Es el tipo de cosas que los que han promovido la "investigación" en el Congreso no quieren oír. Aunque se fueron servidos con la respuesta del exdirector del CNI, Félix Sanz Roldán. Cuando le preguntaron precisamente esto, si le constaba que la CIA avisó a los Mossos, su respuesta fue que no podía dar respuesta, porque por ley está obligado a guardar silencio sobre todas sus comunicaciones con servicios secretos extranjeros. "Pero me quedo con muchas ganas de contestar", advirtió. A buen entendedor. Como también se le entendía todo cuando pronunció esta frase aplastante: "¿Pero de verdad ustedes se creen que el CNI, pudiendo evitar un atentado terrorista en España, no lo habría hecho?".

Hay que tener muchísima mala fe para pensar lo contrario y decirlo en voz alta. No digamos si los que así lo pretenden son los mismos que primero se "comieron" el atentado, luego no dejaron vivo a ninguno de sus autores —con lo cual ni se les pudo interrogar ni llevar a juicio, y por eso muchas víctimas no han podido cobrar indemnización—, y más tarde jugaron al "dejadme solo", sin querer coordinarse con otros cuerpos y fuerzas de seguridad, porque la idea era jugar a que la policía catalana era una "estructura de Estado" autosuficiente.

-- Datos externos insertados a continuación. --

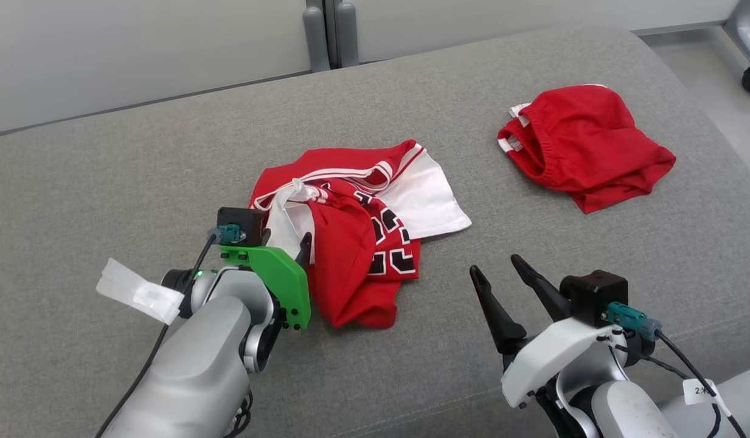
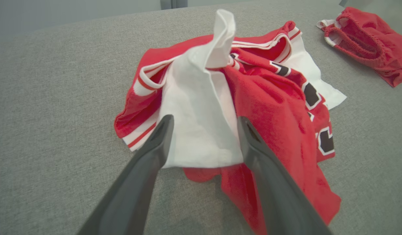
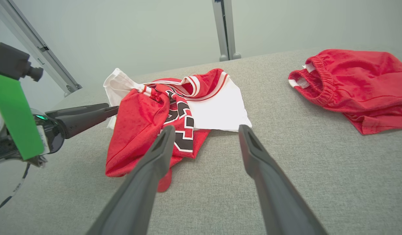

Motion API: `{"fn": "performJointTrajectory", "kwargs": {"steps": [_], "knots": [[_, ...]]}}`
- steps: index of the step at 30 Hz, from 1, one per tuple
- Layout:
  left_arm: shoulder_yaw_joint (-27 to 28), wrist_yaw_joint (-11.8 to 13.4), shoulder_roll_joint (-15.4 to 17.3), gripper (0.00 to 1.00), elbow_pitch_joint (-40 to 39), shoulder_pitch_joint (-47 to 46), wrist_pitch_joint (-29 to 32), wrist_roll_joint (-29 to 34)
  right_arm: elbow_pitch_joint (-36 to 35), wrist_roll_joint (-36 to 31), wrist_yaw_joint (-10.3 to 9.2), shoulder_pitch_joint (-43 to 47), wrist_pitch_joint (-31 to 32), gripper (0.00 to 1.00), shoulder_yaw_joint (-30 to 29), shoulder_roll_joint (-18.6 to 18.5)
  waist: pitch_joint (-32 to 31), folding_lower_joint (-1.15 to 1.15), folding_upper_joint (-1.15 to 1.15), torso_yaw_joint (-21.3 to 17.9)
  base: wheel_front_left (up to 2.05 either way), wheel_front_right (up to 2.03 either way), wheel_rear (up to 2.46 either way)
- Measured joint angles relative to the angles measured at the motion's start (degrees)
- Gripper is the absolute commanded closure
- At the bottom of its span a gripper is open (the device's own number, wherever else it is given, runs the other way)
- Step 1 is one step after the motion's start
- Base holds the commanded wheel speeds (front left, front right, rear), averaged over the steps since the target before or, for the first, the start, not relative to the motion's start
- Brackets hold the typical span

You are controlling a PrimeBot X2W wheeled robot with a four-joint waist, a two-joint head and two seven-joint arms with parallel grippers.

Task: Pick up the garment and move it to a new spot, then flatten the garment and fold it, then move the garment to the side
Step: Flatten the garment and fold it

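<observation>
Left hand (image 2: 205,119), wide open and empty, hovers at the crumpled garment (image 1: 350,261) on the grey cushion (image 1: 107,182), right hand (image 1: 496,264) open nearby: pickup step, needing a firm pinch and lift.

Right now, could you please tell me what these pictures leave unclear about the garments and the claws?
Jersey number, head view: crumpled folds cover part of the black digits.
Left claw, head view: its green bracket hides most of it; contact with the jersey is unclear.
Shorts, left wrist view: cut off by the right edge.
</observation>
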Motion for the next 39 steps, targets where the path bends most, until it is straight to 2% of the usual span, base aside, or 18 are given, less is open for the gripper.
{"fn": "performJointTrajectory", "kwargs": {"steps": [4,5,6,7,15,22,31,39], "knots": [[0.1,0.0,-0.5,0.0,1.9,-0.9,-0.8,0.0,0.1,0.0,0.0,-0.3,-0.1,0.0,-0.1,0.0,0.6,0.0,0.0,-0.7,0.0,0.0,0.0],[0.2,0.0,-0.6,0.54,2.4,-1.1,-0.9,0.0,0.1,0.0,0.0,-0.4,-0.1,0.0,-0.1,0.0,0.7,0.0,0.0,-0.8,0.0,0.0,0.0],[0.3,0.0,-0.7,0.96,2.8,-1.4,-1.6,0.0,0.2,0.0,0.0,-0.5,-0.1,0.0,-0.1,0.0,0.9,0.0,0.0,-0.9,0.0,0.0,0.0],[0.3,0.0,-0.7,1.0,3.1,-1.7,-2.0,0.1,0.2,0.0,0.0,-0.5,-0.3,0.0,-0.2,0.0,1.0,0.0,0.0,-1.0,0.0,0.0,0.0],[1.1,-1.6,-1.9,1.0,3.0,-4.4,-7.2,0.1,0.5,0.0,0.0,-0.6,-0.5,0.0,-0.6,0.0,0.8,0.0,0.0,-0.2,0.0,0.0,0.0],[1.7,-1.7,-2.1,1.0,0.7,-8.4,-10.6,0.7,0.6,0.2,0.0,-0.5,-0.5,0.0,-0.5,0.0,0.1,0.0,0.0,1.0,0.0,0.0,0.0],[2.9,-1.5,0.1,1.0,-4.6,-15.4,-11.7,2.0,0.8,0.3,0.0,-0.4,-0.5,0.0,-0.3,0.0,-0.9,0.0,0.0,1.5,0.0,0.0,0.0],[2.8,-0.2,1.2,1.0,-10.5,-20.1,-10.6,3.6,1.0,0.3,0.0,-0.2,-0.5,0.0,-0.2,0.0,-1.5,0.0,0.0,1.3,0.0,0.0,0.0]]}}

Que no lo fue. Y así se intentaron tapar tanto sus vergüenzas como sus desvergüenzas montándole primero escraches al Rey y luego al CNI. Se han visto pocas cosas más rastreras que esta.

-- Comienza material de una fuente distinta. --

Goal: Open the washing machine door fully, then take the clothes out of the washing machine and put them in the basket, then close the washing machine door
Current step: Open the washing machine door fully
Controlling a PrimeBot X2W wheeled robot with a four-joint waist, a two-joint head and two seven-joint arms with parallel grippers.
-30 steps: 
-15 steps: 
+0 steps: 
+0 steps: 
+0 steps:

Pues precisamente mientras Ellakuría, Planas y Espada debatían sobre si Puigdemont es o no es una pantalla superada, el interesado se superaba a sí mismo en todas las pantallas posibles, tuiteando como un poseso conspiranoico que para la España negra (Félix Sanz, usted y yo, entre otros) "todo vale" para destruir la Cataluña blanca (la de Puigdemont y otros seres de luz). Atentados terroristas incluidos.

Cometeríamos un error no dando la importancia debida a que un expresidente de la Generalitat, por poco convincente que haya resultado nunca en ese rol, enarbole públicamente semejantes barbaridades. Ahora que imputan a casi todo el mundo por cualquier cosa, sorprende que estas bajezas pasen relativamente desapercibidas. Porque además dan la medida de un "sentimiento" —en la fina percepción de Iñaki Ellakuría— que se parece más al odio que a ninguna otra cosa. Se puede incluso querer la separación de Cataluña de España sin odiar al resto de españoles así. Se puede, pero hay quien no quiere.

Hablando de sentimientos, Pablo Planas apuntó al final del debate otra cosa que pasa peligrosamente desapercibida: y es que en todas las memorias, diarios y crónicas crepusculares de Puigdemont, Torra y otros artífices del procés, el tenaz y repetitivo marco mental es el de ellos contra España, entendida, pues eso, como Estado represor, cuando no directamente asesino. Ni una palabra sobre el millón largo de catalanes que el 8 de octubre de 2017, el mismo año de los atentados, salieron a la calle para protestar. La otra Cataluña, la que siempre ha querido hacer las cosas de otra manera, no existe, no existimos para esta gente. A lo mejor les tendrá que llamar la CIA para pasarles el soplo.